■ **INSTRUCTIONS TO FOLLOW**
Only the pictures are to be left out; write out the rest of the data exactly.

DATA EXCERPT section start

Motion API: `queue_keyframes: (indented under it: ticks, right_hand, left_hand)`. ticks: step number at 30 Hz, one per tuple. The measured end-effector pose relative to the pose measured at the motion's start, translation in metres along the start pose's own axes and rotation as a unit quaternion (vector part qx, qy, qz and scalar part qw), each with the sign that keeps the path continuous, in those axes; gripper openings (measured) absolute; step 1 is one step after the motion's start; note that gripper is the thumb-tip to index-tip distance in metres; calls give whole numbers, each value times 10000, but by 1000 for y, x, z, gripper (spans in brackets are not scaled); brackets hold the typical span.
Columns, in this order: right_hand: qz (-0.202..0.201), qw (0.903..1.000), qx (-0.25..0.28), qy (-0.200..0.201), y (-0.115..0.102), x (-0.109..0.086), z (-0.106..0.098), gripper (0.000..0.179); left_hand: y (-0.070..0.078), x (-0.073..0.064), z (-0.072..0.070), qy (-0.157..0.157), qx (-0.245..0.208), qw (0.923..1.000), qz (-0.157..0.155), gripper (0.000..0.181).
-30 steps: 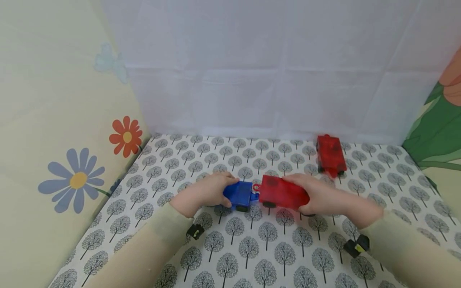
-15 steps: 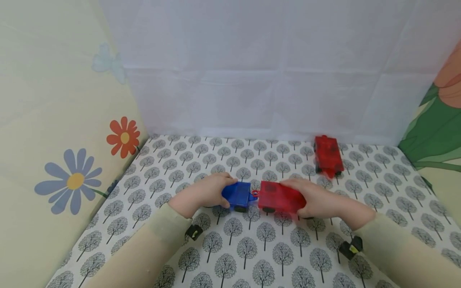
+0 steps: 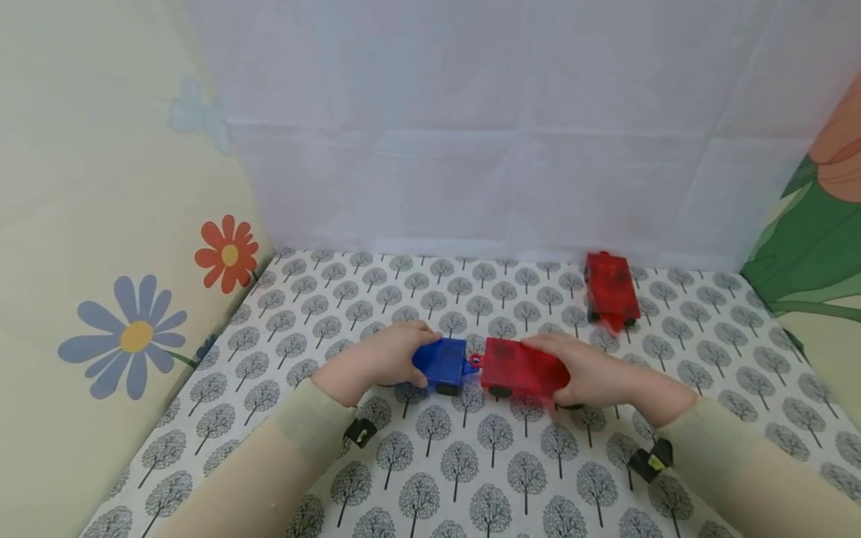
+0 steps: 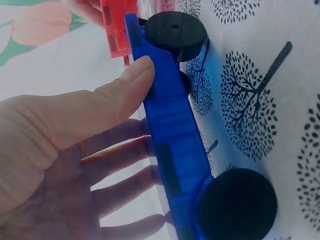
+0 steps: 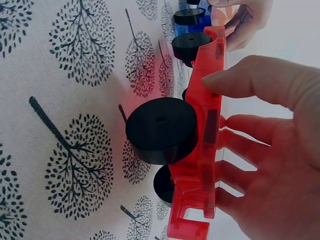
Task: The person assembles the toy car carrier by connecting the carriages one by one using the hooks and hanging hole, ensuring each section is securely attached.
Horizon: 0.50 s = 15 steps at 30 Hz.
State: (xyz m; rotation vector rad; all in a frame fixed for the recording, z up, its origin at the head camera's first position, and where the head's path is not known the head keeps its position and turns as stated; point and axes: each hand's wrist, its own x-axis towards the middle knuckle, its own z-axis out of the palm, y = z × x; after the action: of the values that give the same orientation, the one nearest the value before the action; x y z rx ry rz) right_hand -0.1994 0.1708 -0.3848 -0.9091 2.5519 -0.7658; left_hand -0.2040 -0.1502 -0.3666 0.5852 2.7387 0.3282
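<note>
My left hand [image 3: 386,356] grips a translucent blue toy wagon [image 3: 449,357] from its left end. Thumb on the near side, fingers across the far side, as the left wrist view shows, with black wheels [image 4: 237,205] beneath. A translucent red toy wagon [image 3: 504,362] is held by my right hand [image 3: 584,366], thumb near and fingers far. The two wagons stand end to end, and the red ring [image 3: 475,360] overlaps the blue coupling tongue [image 3: 469,367] between them. At the red wagon's other end, a red hook [image 5: 189,227] shows in the right wrist view.
A second red toy wagon [image 3: 611,288] stands at the back right, near the white cloth backdrop [image 3: 403,187]. White cloth with a tree print [image 3: 430,463] covers the table. Flower-patterned panels [image 3: 101,187] rise at left and right.
The red wagon's ring has come down and nearer, from behind the blue tongue to overlapping it. Both hands keep their hold. The whole head view has shifted slightly.
</note>
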Motion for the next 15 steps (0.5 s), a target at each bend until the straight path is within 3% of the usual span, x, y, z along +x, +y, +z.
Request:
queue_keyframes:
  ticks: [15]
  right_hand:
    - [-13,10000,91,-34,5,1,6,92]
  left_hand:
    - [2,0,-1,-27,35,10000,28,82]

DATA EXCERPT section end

■ **TASK RESULT**
Motion API: `queue_keyframes: (indented under it: ticks, right_hand, left_hand)`. ticks: step number at 30 Hz, one per tuple. The measured end-effector pose relative to the pose measured at the motion's start, translation in metres along the start pose's own axes and rotation as a unit quaternion (vector part qx, qy, qz and scalar part qw), each with the sign that keeps the path continuous, in those axes; gripper openings (measured) absolute; step 1 is one step after the motion's start; note that gripper is the thumb-tip to index-tip distance in metres; calls give whole numbers, each value times 10000, but by 1000 for y, x, z, gripper (spans in brackets are not scaled); brackets hold the typical span.
Columns, in this order: right_hand: qz (-0.202..0.201), qw (0.903..1.000), qx (-0.25..0.28), qy (-0.200..0.201), y (-0.115..0.102), x (-0.109..0.086), z (-0.106..0.098), gripper (0.000..0.179); left_hand: y (-0.070..0.078), x (-0.073..0.064), z (-0.072..0.070), qy (-0.157..0.157), qx (-0.245..0.208), qw (0.923..1.000), qz (-0.157..0.155), gripper (0.000..0.181).
-30 steps: 
-15 steps: 
+0 steps: 
+0 steps: 
+0 steps: 
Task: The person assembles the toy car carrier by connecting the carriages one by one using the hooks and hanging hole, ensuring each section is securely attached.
Horizon: 0.50 s = 15 steps at 30 Hz.
State: (xyz m; rotation vector rad; all in a frame fixed for the recording, z up, its origin at the head camera's first position, and where the head's path is not known the head keeps its position and turns as stated; point and axes: each hand's wrist, its own x-axis towards the middle knuckle, its own z-axis out of the palm, y = z × x; after the action: of the values that give the same orientation, the one nearest the value before the action; x y z rx ry rz) right_hand -0.1994 0.1708 -0.3848 -0.9091 2.5519 -0.7658; left_hand -0.2040 -0.1502 -0.3666 0.5852 2.7387 0.3282
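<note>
My left hand [image 3: 386,356] grips a translucent blue toy wagon [image 3: 449,357] from its left end. Thumb on the near side, fingers across the far side, as the left wrist view shows, with black wheels [image 4: 237,205] beneath. A translucent red toy wagon [image 3: 504,362] is held by my right hand [image 3: 584,366], thumb near and fingers far. The two wagons stand end to end, and the red ring [image 3: 475,360] overlaps the blue coupling tongue [image 3: 469,367] between them. At the red wagon's other end, a red hook [image 5: 189,227] shows in the right wrist view.
A second red toy wagon [image 3: 611,288] stands at the back right, near the white cloth backdrop [image 3: 403,187]. White cloth with a tree print [image 3: 430,463] covers the table. Flower-patterned panels [image 3: 101,187] rise at left and right.
The red wagon's ring has come down and nearer, from behind the blue tongue to overlapping it. Both hands keep their hold. The whole head view has shifted slightly.
</note>
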Motion for the next 15 steps (0.5 s), a target at each bend until the straight path is within 3% of the usual span, x, y, z along +x, +y, +z.
Request:
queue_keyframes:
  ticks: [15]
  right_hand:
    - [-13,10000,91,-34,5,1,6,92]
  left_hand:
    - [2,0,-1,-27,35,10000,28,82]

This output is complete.